* **Task requirements**:
A word-for-word restatement of every entry is what is needed here.

* **Data extracted from a collection**:
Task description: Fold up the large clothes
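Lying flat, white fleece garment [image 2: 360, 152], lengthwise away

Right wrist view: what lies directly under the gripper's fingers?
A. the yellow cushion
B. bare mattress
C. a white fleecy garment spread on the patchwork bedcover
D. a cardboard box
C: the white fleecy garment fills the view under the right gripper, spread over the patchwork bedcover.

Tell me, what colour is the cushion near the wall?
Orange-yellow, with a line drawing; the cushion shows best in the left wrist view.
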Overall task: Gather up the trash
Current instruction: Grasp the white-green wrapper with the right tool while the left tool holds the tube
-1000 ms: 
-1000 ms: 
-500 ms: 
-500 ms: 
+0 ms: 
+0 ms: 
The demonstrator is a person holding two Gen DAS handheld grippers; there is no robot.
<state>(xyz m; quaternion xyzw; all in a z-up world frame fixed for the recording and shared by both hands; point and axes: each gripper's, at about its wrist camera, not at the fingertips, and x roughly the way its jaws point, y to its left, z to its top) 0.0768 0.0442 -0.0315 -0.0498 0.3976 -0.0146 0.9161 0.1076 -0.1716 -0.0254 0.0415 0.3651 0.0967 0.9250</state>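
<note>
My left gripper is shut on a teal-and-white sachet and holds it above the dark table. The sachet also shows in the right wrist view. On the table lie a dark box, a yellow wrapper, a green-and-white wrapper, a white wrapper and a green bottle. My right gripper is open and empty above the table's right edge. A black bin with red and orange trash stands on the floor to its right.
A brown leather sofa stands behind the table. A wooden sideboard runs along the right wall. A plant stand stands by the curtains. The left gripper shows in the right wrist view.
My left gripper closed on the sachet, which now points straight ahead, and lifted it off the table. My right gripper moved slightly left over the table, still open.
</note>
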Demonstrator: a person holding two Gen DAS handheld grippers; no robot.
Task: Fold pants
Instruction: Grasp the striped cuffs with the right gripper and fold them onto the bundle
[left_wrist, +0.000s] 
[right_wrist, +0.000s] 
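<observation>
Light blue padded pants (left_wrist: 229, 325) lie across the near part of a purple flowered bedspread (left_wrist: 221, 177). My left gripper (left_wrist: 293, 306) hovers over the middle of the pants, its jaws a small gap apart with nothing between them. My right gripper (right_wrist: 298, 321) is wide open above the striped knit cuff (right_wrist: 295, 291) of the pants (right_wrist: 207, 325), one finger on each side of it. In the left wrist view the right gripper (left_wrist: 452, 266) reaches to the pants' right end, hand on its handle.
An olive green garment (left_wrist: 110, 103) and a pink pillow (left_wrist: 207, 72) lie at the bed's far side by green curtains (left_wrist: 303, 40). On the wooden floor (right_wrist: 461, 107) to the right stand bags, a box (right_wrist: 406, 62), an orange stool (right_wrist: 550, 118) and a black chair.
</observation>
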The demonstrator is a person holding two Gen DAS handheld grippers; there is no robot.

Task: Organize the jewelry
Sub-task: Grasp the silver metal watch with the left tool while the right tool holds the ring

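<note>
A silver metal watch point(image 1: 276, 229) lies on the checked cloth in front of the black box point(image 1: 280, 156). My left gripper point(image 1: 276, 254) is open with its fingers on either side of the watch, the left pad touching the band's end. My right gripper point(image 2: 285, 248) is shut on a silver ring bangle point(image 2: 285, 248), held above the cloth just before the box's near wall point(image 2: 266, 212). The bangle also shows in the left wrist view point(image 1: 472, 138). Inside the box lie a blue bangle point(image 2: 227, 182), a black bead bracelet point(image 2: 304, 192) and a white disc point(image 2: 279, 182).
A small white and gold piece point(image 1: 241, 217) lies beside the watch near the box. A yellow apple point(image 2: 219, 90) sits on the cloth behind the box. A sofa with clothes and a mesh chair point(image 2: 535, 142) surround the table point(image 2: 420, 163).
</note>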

* **Answer below**:
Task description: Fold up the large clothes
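Lying flat, white fleece garment [image 2: 360, 152], lengthwise away

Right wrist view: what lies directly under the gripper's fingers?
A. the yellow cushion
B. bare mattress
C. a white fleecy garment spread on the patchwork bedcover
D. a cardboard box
C: the white fleecy garment fills the view under the right gripper, spread over the patchwork bedcover.

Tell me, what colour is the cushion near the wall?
Orange-yellow, with a line drawing; the cushion shows best in the left wrist view.
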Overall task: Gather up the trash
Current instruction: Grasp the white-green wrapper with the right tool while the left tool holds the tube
-1000 ms: 
-1000 ms: 
-500 ms: 
-500 ms: 
+0 ms: 
+0 ms: 
The demonstrator is a person holding two Gen DAS handheld grippers; there is no robot.
<state>(xyz m; quaternion xyzw; all in a z-up world frame fixed for the recording and shared by both hands; point and axes: each gripper's, at about its wrist camera, not at the fingertips, and x roughly the way its jaws point, y to its left, z to its top) 0.0768 0.0442 -0.0315 -0.0498 0.3976 -0.0146 0.9161 0.1076 -0.1716 -0.0254 0.0415 0.3651 0.0967 0.9250</state>
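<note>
My left gripper is shut on a teal-and-white sachet and holds it above the dark table. The sachet also shows in the right wrist view. On the table lie a dark box, a yellow wrapper, a green-and-white wrapper, a white wrapper and a green bottle. My right gripper is open and empty above the table's right edge. A black bin with red and orange trash stands on the floor to its right.
A brown leather sofa stands behind the table. A wooden sideboard runs along the right wall. A plant stand stands by the curtains. The left gripper shows in the right wrist view.
My left gripper closed on the sachet, which now points straight ahead, and lifted it off the table. My right gripper moved slightly left over the table, still open.
</note>
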Demonstrator: a person holding two Gen DAS handheld grippers; no robot.
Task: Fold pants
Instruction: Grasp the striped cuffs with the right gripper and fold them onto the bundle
[left_wrist, +0.000s] 
[right_wrist, +0.000s] 
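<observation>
Light blue padded pants (left_wrist: 229, 325) lie across the near part of a purple flowered bedspread (left_wrist: 221, 177). My left gripper (left_wrist: 293, 306) hovers over the middle of the pants, its jaws a small gap apart with nothing between them. My right gripper (right_wrist: 298, 321) is wide open above the striped knit cuff (right_wrist: 295, 291) of the pants (right_wrist: 207, 325), one finger on each side of it. In the left wrist view the right gripper (left_wrist: 452, 266) reaches to the pants' right end, hand on its handle.
An olive green garment (left_wrist: 110, 103) and a pink pillow (left_wrist: 207, 72) lie at the bed's far side by green curtains (left_wrist: 303, 40). On the wooden floor (right_wrist: 461, 107) to the right stand bags, a box (right_wrist: 406, 62), an orange stool (right_wrist: 550, 118) and a black chair.
</observation>
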The demonstrator is a person holding two Gen DAS handheld grippers; there is no robot.

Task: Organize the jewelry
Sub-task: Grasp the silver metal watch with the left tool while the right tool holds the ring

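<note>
A silver metal watch point(image 1: 276, 229) lies on the checked cloth in front of the black box point(image 1: 280, 156). My left gripper point(image 1: 276, 254) is open with its fingers on either side of the watch, the left pad touching the band's end. My right gripper point(image 2: 285, 248) is shut on a silver ring bangle point(image 2: 285, 248), held above the cloth just before the box's near wall point(image 2: 266, 212). The bangle also shows in the left wrist view point(image 1: 472, 138). Inside the box lie a blue bangle point(image 2: 227, 182), a black bead bracelet point(image 2: 304, 192) and a white disc point(image 2: 279, 182).
A small white and gold piece point(image 1: 241, 217) lies beside the watch near the box. A yellow apple point(image 2: 219, 90) sits on the cloth behind the box. A sofa with clothes and a mesh chair point(image 2: 535, 142) surround the table point(image 2: 420, 163).
</note>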

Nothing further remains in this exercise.